■ About this exercise
Wherever a picture appears, leave it out, and transcribe the rest of the records exactly.

■ Supplied data
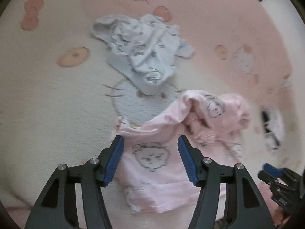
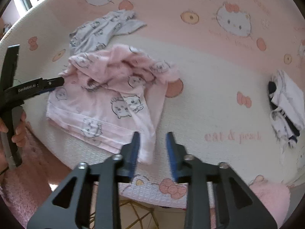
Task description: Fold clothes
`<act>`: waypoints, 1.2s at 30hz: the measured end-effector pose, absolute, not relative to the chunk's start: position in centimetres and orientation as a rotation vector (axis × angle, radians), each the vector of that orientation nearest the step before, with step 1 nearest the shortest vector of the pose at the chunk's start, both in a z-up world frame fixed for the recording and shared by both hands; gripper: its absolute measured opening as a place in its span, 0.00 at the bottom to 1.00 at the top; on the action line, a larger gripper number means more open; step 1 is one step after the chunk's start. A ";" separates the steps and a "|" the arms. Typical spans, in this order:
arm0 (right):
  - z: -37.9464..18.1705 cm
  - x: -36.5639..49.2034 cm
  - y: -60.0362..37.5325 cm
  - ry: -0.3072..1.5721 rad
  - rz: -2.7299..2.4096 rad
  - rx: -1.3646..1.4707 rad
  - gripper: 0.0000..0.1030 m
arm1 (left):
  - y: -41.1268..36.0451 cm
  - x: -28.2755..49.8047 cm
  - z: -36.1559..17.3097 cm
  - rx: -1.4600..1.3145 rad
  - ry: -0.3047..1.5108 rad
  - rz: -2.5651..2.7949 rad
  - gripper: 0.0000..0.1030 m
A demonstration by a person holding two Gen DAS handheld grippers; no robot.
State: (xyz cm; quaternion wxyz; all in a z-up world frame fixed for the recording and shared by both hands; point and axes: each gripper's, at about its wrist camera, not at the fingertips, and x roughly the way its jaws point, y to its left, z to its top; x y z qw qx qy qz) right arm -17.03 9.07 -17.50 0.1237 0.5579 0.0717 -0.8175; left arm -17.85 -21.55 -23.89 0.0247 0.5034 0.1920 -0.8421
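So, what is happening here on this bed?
A person with a gripper in each hand is folding baby clothes. The left gripper stands open over the pink shirt, which lies partly folded and not held. The right gripper is open too, at the shirt's corner. A white garment waits crumpled behind.

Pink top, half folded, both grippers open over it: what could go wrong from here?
1. The pink top has its upper half bunched over itself; another fold now would likely lock the creases in.
2. Its loose sleeve hangs by the blanket's near edge, beside the right gripper; a careless grasp could drag it off.
3. The left gripper straddles flat cloth and may pinch the blanket too.
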 end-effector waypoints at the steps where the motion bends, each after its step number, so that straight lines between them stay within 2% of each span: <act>1: -17.8 -17.2 9.0 0.184 -2.380 1.634 0.46 | -21.7 -17.4 -23.8 1.542 0.573 -2.557 0.60; 2: -18.2 -17.3 8.9 0.160 -2.376 1.640 0.49 | -21.8 -16.8 -23.7 1.531 0.552 -2.515 0.60; 4: -19.3 -17.8 8.7 0.135 -2.363 1.656 0.68 | -22.0 -15.7 -23.9 1.540 0.509 -2.458 0.65; 6: -20.8 -17.9 8.5 0.197 -2.362 1.688 0.78 | -22.0 -15.8 -24.9 1.593 0.507 -2.421 0.66; 8: -22.8 -18.4 7.7 0.254 -2.323 1.742 0.78 | -21.5 -16.4 -26.0 1.661 0.504 -2.416 0.66; 9: -23.5 -18.4 7.5 0.222 -2.303 1.756 0.67 | -21.0 -16.5 -25.9 1.662 0.457 -2.437 0.59; 10: -23.9 -18.3 7.4 0.168 -2.282 1.763 0.60 | -20.5 -16.7 -25.8 1.678 0.419 -2.459 0.27; 11: -23.9 -18.1 7.3 0.147 -2.270 1.758 0.52 | -19.9 -17.0 -25.6 1.721 0.416 -2.480 0.14; 13: -23.5 -17.6 7.0 0.133 -2.251 1.738 0.30 | -19.1 -16.8 -25.0 1.733 0.462 -2.519 0.14; 16: -22.7 -16.5 6.9 0.147 -2.251 1.699 0.18 | -18.0 -16.3 -25.0 1.765 0.474 -2.531 0.14; 22: -19.8 -14.2 8.8 0.097 -2.298 1.641 0.17 | -16.2 -13.2 -24.7 1.796 0.520 -2.564 0.14; 25: -17.6 -12.8 10.4 0.152 -2.364 1.594 0.17 | -15.2 -10.7 -24.2 1.807 0.665 -2.577 0.14; 29: -16.4 -12.1 13.6 0.094 -2.434 1.570 0.17 | -12.8 -10.2 -24.0 1.816 0.559 -2.623 0.14; 30: -16.3 -12.1 14.3 0.060 -2.430 1.576 0.17 | -12.7 -10.2 -23.9 1.809 0.529 -2.627 0.14; 33: -17.7 -12.2 15.0 -0.066 -2.382 1.627 0.40 | -13.8 -10.3 -23.6 1.729 0.581 -2.595 0.16; 34: -18.3 -12.3 14.8 -0.101 -2.366 1.639 0.47 | -14.4 -10.2 -23.5 1.700 0.604 -2.583 0.27; 35: -18.8 -12.2 15.0 -0.133 -2.352 1.644 0.51 | -15.0 -10.0 -23.4 1.666 0.626 -2.570 0.50; 36: -19.5 -12.5 14.7 -0.168 -2.339 1.650 0.61 | -15.1 -9.9 -23.4 1.639 0.611 -2.562 0.58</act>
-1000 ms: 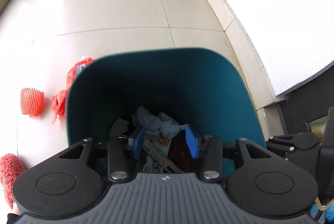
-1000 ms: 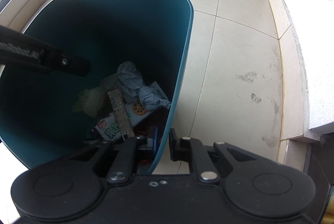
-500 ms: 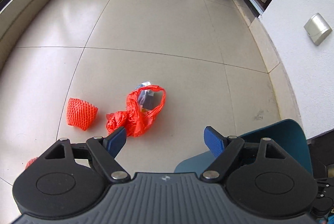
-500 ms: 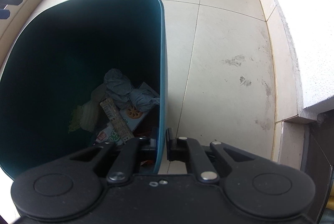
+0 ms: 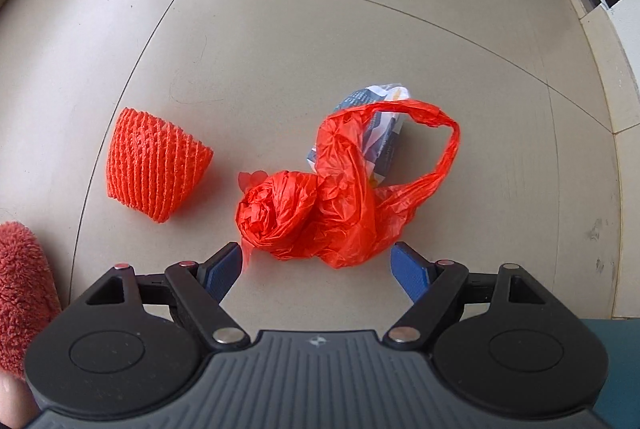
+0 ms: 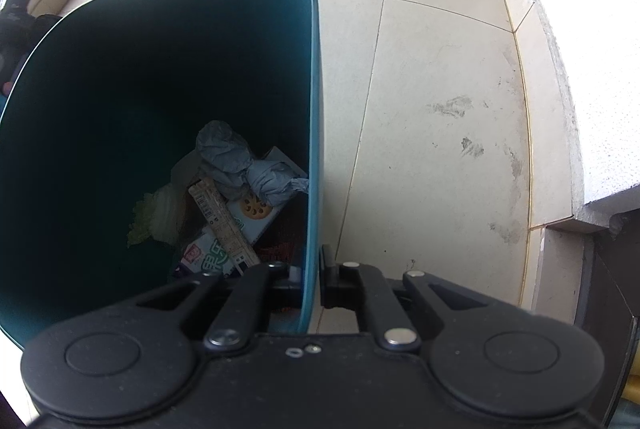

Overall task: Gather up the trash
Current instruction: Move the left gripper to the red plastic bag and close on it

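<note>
Print on the box (image 6: 224, 253) in the bin (image 6: 314, 109) is too blurred to read.

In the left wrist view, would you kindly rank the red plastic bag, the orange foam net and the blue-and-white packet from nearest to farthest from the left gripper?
1. Red plastic bag: just ahead of the open left gripper.
2. Orange foam net: ahead, off to the left.
3. Blue-and-white packet: behind the bag, partly covered by it.
</note>
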Demonstrator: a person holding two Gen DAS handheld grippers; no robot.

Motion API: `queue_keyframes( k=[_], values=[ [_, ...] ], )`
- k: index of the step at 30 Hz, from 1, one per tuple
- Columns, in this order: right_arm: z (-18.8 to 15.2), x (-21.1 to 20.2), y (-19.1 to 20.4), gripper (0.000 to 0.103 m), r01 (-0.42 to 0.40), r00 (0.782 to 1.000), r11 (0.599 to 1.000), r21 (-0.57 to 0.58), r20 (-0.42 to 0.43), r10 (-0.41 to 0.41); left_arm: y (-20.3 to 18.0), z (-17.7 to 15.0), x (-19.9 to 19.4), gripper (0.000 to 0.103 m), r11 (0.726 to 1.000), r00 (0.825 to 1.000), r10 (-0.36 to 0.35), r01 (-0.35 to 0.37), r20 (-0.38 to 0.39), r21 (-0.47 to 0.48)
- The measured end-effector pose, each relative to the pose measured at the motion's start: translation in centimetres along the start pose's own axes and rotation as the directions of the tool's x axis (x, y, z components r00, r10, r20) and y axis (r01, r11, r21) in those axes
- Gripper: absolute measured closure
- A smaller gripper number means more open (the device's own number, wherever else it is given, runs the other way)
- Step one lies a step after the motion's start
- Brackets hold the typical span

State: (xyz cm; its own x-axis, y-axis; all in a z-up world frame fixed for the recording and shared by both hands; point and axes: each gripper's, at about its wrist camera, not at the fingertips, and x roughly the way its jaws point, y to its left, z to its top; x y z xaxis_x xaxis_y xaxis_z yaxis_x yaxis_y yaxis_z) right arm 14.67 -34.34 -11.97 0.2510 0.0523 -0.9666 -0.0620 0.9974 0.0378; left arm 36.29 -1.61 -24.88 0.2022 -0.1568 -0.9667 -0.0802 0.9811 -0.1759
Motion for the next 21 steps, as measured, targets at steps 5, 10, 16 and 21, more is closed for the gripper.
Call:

■ Output for this task
Task description: Fold clothes
`<act>`: waypoints, 1.2s at 30hz: the measured end-effector pose, absolute, not relative to the chunk's start: position in centimetres and orientation as a rotation vector (axis × angle, radians), each the vector of that orientation nearest the step before, with step 1 nearest the shortest vector of the pose at the chunk's start, both in a z-up world frame fixed for the recording and shared by both hands; gripper: its absolute measured opening as a place in its span, 0.00 at the bottom to 1.00 at the top; on the action line, a larger gripper number means more open; step 1 is one step after the chunk's start. A ";" separates the steps and a "|" the arms. Typical spans, in this order:
arm0 (right):
  - z: -37.9464..18.1705 cm
  - x: -36.5639..49.2034 cm
  - y: -60.0362..37.5325 cm
  - ry: -0.3072..1.5721 rad
  - rz: -2.7299..2.4096 rad
  - rx: -1.3646..1.4707 rad
  - gripper: 0.0000..0.1030 m
arm1 (left):
  - y: -41.1268..36.0451 cm
  - x: -28.2755..49.8047 cm
  - z: -36.1559..17.3097 cm
  - rx: -1.4600..1.3145 rad
  - ry: -0.3047..1.5108 rad
  - rz: -2.5651..2.7949 rad
  - gripper: 0.0000..0.1030 m
A demonstration by a person holding two Gen DAS handheld grippers; no robot.
State: (xyz cm; quaternion wxyz; all in a z-up world frame fixed for the recording and shared by both hands; point and axes: each gripper's, at about its wrist camera, not at the fingertips, and x roughly the way its jaws point, y to its left, z to its top; x y z qw qx qy qz) right arm -17.03 9.07 -17.50 0.1237 0.5579 0.0717 -0.8175; left arm -17.85 -21.55 -23.89 0.0247 0.5034 0.1920 -0.8421
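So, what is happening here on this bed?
A person with a gripper in each hand is folding baby clothes. The left gripper stands open over the pink shirt, which lies partly folded and not held. The right gripper is open too, at the shirt's corner. A white garment waits crumpled behind.

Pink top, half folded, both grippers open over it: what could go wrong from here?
1. The pink top has its upper half bunched over itself; another fold now would likely lock the creases in.
2. Its loose sleeve hangs by the blanket's near edge, beside the right gripper; a careless grasp could drag it off.
3. The left gripper straddles flat cloth and may pinch the blanket too.
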 end-effector waypoints at the steps where the motion bends, each after its step number, so that straight lines between them stay within 2% of each span: <act>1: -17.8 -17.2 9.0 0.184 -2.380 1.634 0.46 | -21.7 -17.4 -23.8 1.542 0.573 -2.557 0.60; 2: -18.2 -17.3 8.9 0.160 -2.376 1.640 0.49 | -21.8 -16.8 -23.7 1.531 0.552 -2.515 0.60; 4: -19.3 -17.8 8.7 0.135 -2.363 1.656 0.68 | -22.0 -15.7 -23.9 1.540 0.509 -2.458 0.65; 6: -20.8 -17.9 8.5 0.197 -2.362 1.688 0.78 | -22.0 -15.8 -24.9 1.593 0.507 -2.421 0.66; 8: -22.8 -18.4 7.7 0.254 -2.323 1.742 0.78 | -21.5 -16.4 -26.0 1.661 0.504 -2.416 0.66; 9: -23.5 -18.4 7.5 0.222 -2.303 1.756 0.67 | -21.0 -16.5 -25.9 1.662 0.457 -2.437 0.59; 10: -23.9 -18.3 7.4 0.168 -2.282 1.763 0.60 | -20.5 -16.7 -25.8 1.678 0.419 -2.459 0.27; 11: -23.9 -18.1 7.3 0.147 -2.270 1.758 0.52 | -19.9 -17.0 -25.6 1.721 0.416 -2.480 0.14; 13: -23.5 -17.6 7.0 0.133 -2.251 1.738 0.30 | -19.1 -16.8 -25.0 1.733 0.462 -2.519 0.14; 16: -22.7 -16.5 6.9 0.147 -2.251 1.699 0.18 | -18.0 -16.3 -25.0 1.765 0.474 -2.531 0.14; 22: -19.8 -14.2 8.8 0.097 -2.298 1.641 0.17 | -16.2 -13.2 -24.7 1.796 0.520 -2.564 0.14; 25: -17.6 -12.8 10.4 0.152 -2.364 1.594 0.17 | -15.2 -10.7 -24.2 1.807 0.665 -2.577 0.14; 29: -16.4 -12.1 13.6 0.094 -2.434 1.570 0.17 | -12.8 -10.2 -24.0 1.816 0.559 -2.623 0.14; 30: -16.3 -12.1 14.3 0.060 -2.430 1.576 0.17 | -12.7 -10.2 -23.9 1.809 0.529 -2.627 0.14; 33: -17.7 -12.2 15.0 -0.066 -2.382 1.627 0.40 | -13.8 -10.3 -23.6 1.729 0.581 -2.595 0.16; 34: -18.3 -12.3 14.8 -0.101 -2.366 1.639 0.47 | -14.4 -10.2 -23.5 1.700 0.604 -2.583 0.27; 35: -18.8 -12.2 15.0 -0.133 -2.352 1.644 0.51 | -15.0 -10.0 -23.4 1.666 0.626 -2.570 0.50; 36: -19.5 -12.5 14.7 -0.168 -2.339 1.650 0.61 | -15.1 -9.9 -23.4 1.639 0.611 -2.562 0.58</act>
-1000 ms: 
-1000 ms: 
-500 ms: 
-500 ms: 
+0 ms: 
+0 ms: 

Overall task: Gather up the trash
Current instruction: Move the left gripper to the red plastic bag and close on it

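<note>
Print on the box (image 6: 224, 253) in the bin (image 6: 314, 109) is too blurred to read.

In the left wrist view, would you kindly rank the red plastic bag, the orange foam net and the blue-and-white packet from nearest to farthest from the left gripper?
1. Red plastic bag: just ahead of the open left gripper.
2. Orange foam net: ahead, off to the left.
3. Blue-and-white packet: behind the bag, partly covered by it.
</note>
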Demonstrator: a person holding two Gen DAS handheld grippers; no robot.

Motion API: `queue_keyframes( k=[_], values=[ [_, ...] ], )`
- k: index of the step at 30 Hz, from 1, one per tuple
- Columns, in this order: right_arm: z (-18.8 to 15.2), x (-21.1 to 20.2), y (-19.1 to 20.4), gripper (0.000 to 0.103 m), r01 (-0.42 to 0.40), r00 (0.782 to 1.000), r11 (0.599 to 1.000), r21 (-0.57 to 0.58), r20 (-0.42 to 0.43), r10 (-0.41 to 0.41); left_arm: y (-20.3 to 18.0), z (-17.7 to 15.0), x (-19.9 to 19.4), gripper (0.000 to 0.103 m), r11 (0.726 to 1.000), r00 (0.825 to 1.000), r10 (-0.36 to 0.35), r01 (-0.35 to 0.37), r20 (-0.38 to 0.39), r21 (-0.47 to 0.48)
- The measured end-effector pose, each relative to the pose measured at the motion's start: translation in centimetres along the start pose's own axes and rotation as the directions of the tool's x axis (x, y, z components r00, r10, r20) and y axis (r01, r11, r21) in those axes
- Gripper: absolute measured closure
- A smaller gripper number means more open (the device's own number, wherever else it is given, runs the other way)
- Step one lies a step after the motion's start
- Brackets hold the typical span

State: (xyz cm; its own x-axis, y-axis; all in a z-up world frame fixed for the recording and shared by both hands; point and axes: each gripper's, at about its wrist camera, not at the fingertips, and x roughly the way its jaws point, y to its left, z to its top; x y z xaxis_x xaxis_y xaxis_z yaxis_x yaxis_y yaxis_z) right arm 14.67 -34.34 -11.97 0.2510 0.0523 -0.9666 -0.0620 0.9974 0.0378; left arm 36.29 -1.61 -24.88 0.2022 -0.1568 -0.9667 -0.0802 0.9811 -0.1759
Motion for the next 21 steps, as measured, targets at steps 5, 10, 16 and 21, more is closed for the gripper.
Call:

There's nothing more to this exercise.